Once 2008 hit I made a decision to change my savings habits. I cranked up my savings rate and started increasing my 401K every time I got a pay raise. I did decrease it once during a short period in 2009 when my company reduced our pay by 10% to weather the financial storm (but still much more then the match). Otherwise, I continued this trend to the point of maxing my 401K contributions the last 4 years. I also started considering a side hustle of working as a financial planner on the side for a local planner. Unfortunately that did not work out as the individual wanted a tax accountant not a planner, but I learned some lessons about the business and that same interest ultimately led me to create this blog.
In 2008 I also met my wife whom thankfully had similar views on savings and spending that I do. She controls her spending and saves for the future in some ways that exceed my own. Which gives another piece of advice, your spouse has a heavy influence on your chances of reaching financial independence. Choose wisely and ensure you are on the same page financially.
In 2009 we purchased a home that ended up being wrong for us which brings us back to not buying a house if you don’t need the space. Ultimately, after we had our first child we also realized this house did not meet our needs for a family so we sold our house and moved to our current home in 2014. This home fits well with our now two kids, is correctly sized, and reasonably priced.

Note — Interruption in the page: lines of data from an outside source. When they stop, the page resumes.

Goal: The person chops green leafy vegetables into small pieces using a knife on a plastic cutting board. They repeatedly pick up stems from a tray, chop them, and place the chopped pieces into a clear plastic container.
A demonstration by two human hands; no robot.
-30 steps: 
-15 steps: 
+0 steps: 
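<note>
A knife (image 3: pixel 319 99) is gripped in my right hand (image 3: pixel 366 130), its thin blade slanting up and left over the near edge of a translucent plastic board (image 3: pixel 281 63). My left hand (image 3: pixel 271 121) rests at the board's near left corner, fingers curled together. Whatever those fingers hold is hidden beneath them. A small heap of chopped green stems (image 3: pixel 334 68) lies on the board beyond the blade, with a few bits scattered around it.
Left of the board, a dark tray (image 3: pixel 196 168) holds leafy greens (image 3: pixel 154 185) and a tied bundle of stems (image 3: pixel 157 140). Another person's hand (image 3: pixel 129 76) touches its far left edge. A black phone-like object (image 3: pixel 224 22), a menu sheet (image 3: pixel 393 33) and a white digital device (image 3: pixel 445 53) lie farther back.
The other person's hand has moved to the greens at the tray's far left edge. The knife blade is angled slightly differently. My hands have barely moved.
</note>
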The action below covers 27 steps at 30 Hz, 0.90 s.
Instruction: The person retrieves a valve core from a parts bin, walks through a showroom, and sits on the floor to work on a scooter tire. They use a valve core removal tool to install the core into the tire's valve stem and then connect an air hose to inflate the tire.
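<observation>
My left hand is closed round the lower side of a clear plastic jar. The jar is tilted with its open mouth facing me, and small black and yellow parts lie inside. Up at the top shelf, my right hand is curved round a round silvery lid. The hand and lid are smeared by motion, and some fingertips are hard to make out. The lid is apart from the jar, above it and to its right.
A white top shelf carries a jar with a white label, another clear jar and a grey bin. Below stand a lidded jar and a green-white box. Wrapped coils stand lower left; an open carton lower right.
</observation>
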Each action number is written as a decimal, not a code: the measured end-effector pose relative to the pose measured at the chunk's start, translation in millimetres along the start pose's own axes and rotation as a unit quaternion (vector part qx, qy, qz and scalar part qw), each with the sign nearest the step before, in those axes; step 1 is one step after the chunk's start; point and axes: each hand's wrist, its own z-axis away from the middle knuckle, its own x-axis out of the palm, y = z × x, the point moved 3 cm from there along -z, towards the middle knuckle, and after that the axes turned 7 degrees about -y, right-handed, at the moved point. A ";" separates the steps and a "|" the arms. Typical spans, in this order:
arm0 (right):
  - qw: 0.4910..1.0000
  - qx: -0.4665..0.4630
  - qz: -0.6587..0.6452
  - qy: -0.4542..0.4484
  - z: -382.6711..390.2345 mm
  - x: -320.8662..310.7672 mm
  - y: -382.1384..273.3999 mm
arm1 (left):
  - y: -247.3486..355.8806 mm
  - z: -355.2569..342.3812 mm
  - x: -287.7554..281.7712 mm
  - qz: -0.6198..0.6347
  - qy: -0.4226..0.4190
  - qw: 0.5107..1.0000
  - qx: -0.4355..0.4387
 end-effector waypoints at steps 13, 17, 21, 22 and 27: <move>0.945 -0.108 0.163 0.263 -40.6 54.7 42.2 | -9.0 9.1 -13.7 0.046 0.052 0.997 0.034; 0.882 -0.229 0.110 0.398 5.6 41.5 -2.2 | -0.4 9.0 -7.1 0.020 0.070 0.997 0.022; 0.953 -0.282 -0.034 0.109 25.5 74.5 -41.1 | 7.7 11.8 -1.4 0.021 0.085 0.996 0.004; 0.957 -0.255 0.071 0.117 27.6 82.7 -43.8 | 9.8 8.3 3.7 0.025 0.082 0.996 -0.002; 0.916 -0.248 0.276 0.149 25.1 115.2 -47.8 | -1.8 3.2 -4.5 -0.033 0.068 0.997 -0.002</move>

Over the past 7 years I remained with the same company, but I’ve moved around a lot. I’ve been a project manager, a program manager, a manager, and now a program manager again. In every case I’ve received a nice raise as I progressed my career. Also in each stage I moved to a new area and learned more about the different areas of business. From Logistics to Service Operations, to Marketing, each one building on another and giving me the flexibility to move around when times are tough in any given area. The underlying theme I used to move around was my IT background, but the skills I learned in these areas give me that flexibility. So my last recommendation to those starting out is try to get a broad breath of exposure. The more areas you understand the more valuable you will be to any employer and the more options you will have to work at other companies should one area hit a downturn.
This blog is all about the lessons I’ve learned over these years at very least in the hopes that someday I can share it with my kids so they can avoid the same mistakes I made. How did you end up where you are today?